I am also wondering if there is a way to test the effects of dragon's blood on bleeding, as the second recipe suggests. I am wondering if it would be possible to get some raw meat to test the effects - if there is a vein in the meat, and the vein is cut, we might be able to simulate a bleeding forehead. Is dragon's blood astringent? Is it cold? Is it antiseptic? What is the effect of this material on bleeding flesh, and does the property used in that process have any connection to its use as a pigment?
3/22/2016
Others on dragon's blood:
Cennino Cennini: "On the Character of a red called dragonsblood. Chapter XLIII. A color known as dragonsblood is red. This color is used occasionally on parchment, for illuminating. But leave it alone, and do not have too much respect for it; for it is not of a constitution to do you much credit." p.26
Merrifield:
Introduction: "
Dragons'-blood, a resin of a dark red colour, which drops in tears from the tree called Pterocarpus draco. It has been used from a very early period in miniature painting, but is not considered a durable colour. Its tint was varied by adding to it an alkali, or soap, when it was called "carmine," or "ponso." When a large quantity of soap was added, it was called "cremesino." p.clxxxvi
Manuscripts of Jehan le Begue: Table of Synonymes: "
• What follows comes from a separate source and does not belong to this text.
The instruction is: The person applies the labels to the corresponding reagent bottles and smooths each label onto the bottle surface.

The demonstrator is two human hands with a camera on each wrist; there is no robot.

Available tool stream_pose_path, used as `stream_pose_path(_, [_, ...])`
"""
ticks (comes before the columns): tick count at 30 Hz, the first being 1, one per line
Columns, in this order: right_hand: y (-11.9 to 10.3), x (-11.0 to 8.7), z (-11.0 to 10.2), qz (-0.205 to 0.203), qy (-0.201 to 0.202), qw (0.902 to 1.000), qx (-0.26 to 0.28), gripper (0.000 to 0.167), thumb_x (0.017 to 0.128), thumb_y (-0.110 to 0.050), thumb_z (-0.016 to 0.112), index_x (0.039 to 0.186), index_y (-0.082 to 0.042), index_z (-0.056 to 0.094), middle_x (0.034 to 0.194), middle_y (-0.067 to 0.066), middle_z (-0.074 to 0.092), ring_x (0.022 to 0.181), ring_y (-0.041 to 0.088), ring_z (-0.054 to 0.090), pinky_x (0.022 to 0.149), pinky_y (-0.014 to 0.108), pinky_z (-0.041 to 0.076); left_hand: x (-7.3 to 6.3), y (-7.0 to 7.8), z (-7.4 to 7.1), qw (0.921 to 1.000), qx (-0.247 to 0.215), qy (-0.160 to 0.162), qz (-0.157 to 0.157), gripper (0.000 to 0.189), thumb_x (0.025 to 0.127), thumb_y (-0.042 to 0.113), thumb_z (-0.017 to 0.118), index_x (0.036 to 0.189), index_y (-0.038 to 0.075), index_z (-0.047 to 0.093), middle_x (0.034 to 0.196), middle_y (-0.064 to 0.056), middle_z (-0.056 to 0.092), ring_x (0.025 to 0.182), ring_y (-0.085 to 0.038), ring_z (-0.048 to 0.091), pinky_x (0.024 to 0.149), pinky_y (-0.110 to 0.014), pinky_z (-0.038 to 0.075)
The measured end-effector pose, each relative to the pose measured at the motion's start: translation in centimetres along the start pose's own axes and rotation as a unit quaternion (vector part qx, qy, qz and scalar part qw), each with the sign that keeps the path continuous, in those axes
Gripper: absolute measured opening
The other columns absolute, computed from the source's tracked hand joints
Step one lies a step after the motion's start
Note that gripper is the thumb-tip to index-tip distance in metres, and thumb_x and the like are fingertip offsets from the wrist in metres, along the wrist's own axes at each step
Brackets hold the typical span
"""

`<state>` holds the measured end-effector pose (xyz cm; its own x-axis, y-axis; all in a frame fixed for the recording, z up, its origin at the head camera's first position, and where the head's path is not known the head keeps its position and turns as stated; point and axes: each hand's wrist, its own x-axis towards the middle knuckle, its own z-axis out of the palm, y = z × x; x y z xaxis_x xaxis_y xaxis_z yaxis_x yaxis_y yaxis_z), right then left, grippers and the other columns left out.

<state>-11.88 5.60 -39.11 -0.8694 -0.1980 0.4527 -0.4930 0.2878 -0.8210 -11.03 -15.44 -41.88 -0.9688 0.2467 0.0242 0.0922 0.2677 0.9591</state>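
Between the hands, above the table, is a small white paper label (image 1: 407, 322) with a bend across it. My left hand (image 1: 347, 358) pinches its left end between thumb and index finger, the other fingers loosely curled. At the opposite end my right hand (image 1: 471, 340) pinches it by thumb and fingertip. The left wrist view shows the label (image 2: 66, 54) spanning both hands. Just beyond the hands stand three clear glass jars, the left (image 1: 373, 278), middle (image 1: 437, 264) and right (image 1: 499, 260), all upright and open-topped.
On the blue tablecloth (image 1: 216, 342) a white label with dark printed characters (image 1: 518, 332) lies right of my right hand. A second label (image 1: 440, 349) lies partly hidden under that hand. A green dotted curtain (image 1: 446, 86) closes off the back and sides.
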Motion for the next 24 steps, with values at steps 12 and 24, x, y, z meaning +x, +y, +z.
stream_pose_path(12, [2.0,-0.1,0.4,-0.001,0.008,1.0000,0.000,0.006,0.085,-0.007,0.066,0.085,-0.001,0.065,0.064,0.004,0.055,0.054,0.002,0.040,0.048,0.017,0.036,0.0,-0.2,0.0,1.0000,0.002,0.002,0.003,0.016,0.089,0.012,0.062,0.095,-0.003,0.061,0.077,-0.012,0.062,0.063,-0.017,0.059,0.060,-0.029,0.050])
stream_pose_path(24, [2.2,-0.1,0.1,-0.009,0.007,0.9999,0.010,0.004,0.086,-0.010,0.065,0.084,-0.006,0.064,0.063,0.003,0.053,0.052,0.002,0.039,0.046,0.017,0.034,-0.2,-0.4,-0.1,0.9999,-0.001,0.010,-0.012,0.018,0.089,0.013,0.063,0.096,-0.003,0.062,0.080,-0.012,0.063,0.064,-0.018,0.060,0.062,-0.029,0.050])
Drachonis sanguis est color morellus seu rubens obscurus." p.25 Translation (me): Dragon's blood is a purple [color of mulberry] color or dark red.
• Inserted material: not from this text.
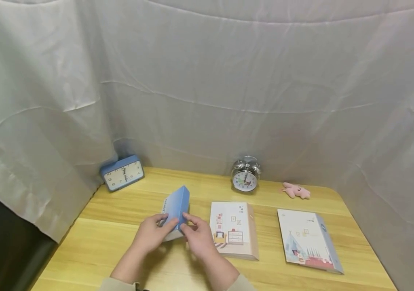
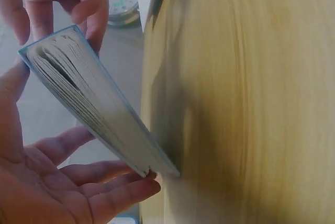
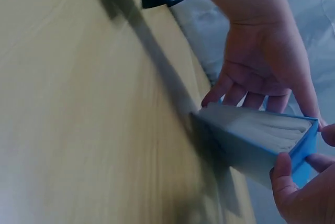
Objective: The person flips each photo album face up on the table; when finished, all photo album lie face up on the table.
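Note:
A thick blue hardcover book (image 1: 177, 204) with white lettering is held tilted above the table by both hands. My left hand (image 1: 152, 233) grips it from the left, thumb on the cover near the spine and fingers along the other side. My right hand (image 1: 200, 238) pinches the spine side between thumb and fingers. In the left wrist view the slightly wavy page edges of the book (image 2: 97, 103) show between its covers. The right wrist view shows the right hand (image 3: 309, 195) at the spine corner and the left hand's fingers spread along the far cover.
Two illustrated books lie flat to the right, one nearer (image 1: 230, 230) and one farther (image 1: 307, 240). Along the back stand a blue clock (image 1: 123, 173) and a silver twin-bell alarm clock (image 1: 245, 178), with a pink plush toy (image 1: 296, 190). Grey curtains (image 1: 207, 81) surround the wooden table (image 1: 94, 242).

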Action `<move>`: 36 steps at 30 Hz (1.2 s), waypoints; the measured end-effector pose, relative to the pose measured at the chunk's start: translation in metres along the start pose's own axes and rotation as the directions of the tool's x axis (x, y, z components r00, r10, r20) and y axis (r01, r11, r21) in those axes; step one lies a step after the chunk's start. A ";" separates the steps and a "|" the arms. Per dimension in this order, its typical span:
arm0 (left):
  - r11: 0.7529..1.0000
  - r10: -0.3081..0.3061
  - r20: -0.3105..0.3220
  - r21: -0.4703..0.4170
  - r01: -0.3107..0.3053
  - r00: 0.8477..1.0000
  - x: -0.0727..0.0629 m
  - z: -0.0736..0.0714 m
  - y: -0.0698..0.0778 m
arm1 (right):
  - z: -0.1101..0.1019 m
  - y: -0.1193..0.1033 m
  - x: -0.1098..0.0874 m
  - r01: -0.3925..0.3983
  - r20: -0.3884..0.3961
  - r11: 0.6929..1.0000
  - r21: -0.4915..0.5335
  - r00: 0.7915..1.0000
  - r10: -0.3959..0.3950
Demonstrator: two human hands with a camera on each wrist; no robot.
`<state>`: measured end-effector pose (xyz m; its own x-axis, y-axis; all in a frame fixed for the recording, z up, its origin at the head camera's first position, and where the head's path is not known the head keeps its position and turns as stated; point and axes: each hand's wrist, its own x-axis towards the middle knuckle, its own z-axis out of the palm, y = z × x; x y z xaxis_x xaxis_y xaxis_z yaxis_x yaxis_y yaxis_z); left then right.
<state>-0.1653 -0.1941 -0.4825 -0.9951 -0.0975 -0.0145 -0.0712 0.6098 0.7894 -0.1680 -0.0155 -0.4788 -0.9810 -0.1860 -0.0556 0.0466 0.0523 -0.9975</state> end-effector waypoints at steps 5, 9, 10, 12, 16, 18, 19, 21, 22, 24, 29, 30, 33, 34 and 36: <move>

Manuscripts of Jehan le Begue: Eraclius on the colours and arts of the romans, section LIII[242]: "On the mixture of colours, and what the colours are, particularly lakes, which are used for want of other colours.--It is evident that all colours are corrupted by mixing them; although, indeed in tempering "folium," lime made from hard stone is used, lest the colour should fade for want of body. For when "folium" is distempered with a pernicious quantity of albumen, that is white of egg, it can [not?] be employed with great beauty and advantage. The juice of dragon's blood, and "sandis," that is, madder -- is used either pure or with red chalk; other juice of a similar kind are also mixed with green or yellow earth. "Criscula" [chrysocolla] comes from Marcedon, and is dug in copper mines.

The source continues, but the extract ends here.